All of the data below is to be printed again exactly.
BEGIN Data segment
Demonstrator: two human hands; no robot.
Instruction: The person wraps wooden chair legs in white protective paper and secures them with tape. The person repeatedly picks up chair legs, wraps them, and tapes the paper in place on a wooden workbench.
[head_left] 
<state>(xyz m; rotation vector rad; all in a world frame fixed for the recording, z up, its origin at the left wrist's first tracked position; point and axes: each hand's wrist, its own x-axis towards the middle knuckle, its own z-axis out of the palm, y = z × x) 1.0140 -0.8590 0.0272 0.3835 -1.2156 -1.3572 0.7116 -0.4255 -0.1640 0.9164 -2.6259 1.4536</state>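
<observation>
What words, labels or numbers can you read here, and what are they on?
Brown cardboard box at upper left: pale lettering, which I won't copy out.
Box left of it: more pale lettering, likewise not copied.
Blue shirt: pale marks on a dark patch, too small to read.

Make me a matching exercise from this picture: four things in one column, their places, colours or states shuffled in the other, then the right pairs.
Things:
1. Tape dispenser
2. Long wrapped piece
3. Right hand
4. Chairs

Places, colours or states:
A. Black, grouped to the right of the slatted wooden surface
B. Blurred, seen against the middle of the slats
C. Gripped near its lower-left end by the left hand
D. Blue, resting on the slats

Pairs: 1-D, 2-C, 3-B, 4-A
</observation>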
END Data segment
## [Answer for this exercise]
Demonstrator: two human hands; no robot.
Instruction: The person wraps wooden chair legs in white protective paper and secures them with tape. The person repeatedly picks up chair legs, wraps them, and tapes the paper in place on a wooden workbench.
[head_left] 
<state>(xyz m; rotation vector rad; all in a world frame fixed for the recording, z up, its origin at the left wrist's first tracked position; point and axes: each hand's wrist, its own x-axis towards the middle knuckle, its own z-axis out of the palm, y = z × x) 1.0140 -0.8590 0.0272 0.3835 -1.2156 -1.3572 0.7116 -0.4255 -0.1640 0.9164 -2.6259 1.4536</state>
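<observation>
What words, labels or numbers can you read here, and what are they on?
Brown cardboard box at upper left: pale lettering, which I won't copy out.
Box left of it: more pale lettering, likewise not copied.
Blue shirt: pale marks on a dark patch, too small to read.

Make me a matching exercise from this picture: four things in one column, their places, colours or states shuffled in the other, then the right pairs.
Things:
1. Tape dispenser
2. Long wrapped piece
3. Right hand
4. Chairs

Places, colours or states:
A. Black, grouped to the right of the slatted wooden surface
B. Blurred, seen against the middle of the slats
C. Gripped near its lower-left end by the left hand
D. Blue, resting on the slats

Pairs: 1-D, 2-C, 3-B, 4-A
</observation>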

With the answer given, the exercise is closed.